_TASK INSTRUCTIONS_. Transcribe the data verbatim and drop its images.

_INPUT DATA_.
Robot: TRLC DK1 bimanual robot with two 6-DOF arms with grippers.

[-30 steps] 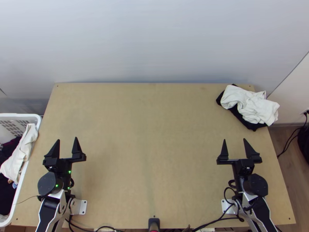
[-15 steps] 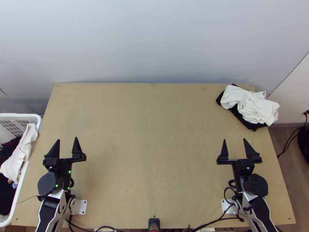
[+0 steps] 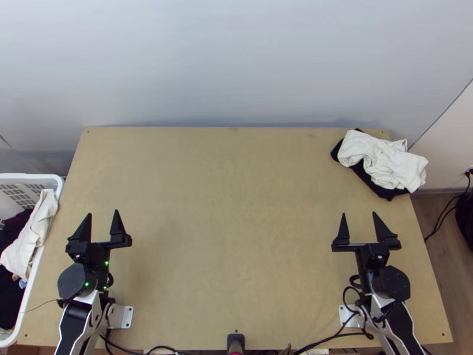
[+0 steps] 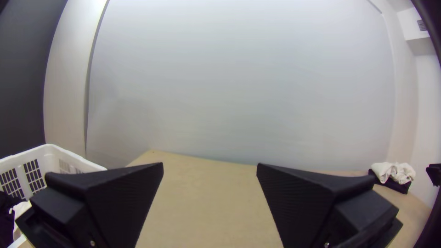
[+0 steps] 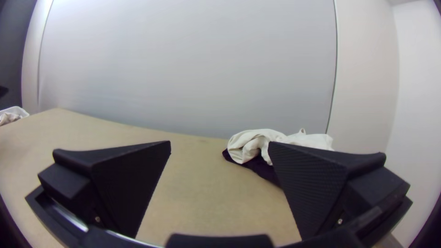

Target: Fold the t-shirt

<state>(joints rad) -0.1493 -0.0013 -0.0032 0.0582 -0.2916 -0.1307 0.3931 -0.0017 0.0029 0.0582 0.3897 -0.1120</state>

_RESPONSE FOR THIS EXERCISE_.
Robot: TRLC DK1 bimanual robot with two 6-DOF arms with grippers.

[-30 steps] 
[-15 steps] 
[+0 steps] 
[+0 steps] 
[+0 steps] 

Target: Fold the t-shirt

<state>(joints rad) -0.1493 -0.0013 -0.0032 0.0582 -0.2916 -0.1307 0.3931 -0.0017 0.0029 0.0582 0.3897 -0.1120</state>

No more is needed for this answer.